Segment Open
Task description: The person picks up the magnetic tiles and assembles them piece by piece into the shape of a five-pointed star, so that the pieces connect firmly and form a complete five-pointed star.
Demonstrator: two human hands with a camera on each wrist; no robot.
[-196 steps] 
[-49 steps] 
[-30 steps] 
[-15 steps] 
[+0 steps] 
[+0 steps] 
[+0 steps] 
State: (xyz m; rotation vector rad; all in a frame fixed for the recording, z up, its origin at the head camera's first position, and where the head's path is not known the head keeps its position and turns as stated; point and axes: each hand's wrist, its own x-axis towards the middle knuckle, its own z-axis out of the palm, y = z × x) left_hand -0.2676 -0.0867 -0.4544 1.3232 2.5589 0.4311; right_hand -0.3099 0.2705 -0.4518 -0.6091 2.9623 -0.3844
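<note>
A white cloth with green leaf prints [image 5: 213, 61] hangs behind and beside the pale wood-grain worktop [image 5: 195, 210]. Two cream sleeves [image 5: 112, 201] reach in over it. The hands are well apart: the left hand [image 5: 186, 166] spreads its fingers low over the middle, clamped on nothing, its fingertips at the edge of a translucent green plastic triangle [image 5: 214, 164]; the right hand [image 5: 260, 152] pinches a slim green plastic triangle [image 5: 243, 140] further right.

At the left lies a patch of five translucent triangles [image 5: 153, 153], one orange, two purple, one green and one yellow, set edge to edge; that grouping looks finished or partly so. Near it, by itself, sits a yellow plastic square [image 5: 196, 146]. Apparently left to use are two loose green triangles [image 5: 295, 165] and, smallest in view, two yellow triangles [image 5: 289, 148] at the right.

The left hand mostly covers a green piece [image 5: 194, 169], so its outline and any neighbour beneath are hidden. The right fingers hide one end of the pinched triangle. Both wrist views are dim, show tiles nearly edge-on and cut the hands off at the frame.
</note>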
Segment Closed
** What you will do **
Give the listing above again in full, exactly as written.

** Finished exercise **
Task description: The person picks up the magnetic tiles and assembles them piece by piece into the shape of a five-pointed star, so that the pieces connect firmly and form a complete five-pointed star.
Demonstrator: two human hands with a camera on each wrist; no robot.
[-196 steps] 
[-49 steps] 
[-30 steps] 
[-15 steps] 
[+0 steps] 
[+0 steps] 
[+0 steps] 
State: (xyz m; rotation vector rad; all in a frame fixed for the recording, z up, its origin at the head camera's first position, and where the head's path is not known the head keeps its position and turns as stated; point and axes: each hand's wrist, its own x-axis towards the middle knuckle, its own z-axis out of the palm, y = z × x) left_hand -0.2676 -0.0867 -0.4544 1.3232 2.5589 0.4311; right_hand -0.3099 0.2705 -0.4518 -0.6091 2.9623 -0.3844
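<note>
A white cloth with green leaf prints [image 5: 213, 61] hangs behind and beside the pale wood-grain worktop [image 5: 195, 210]. Two cream sleeves [image 5: 112, 201] reach in over it. The hands are well apart: the left hand [image 5: 186, 166] spreads its fingers low over the middle, clamped on nothing, its fingertips at the edge of a translucent green plastic triangle [image 5: 214, 164]; the right hand [image 5: 260, 152] pinches a slim green plastic triangle [image 5: 243, 140] further right.

At the left lies a patch of five translucent triangles [image 5: 153, 153], one orange, two purple, one green and one yellow, set edge to edge; that grouping looks finished or partly so. Near it, by itself, sits a yellow plastic square [image 5: 196, 146]. Apparently left to use are two loose green triangles [image 5: 295, 165] and, smallest in view, two yellow triangles [image 5: 289, 148] at the right.

The left hand mostly covers a green piece [image 5: 194, 169], so its outline and any neighbour beneath are hidden. The right fingers hide one end of the pinched triangle. Both wrist views are dim, show tiles nearly edge-on and cut the hands off at the frame.
</note>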

Nothing more belongs to the answer.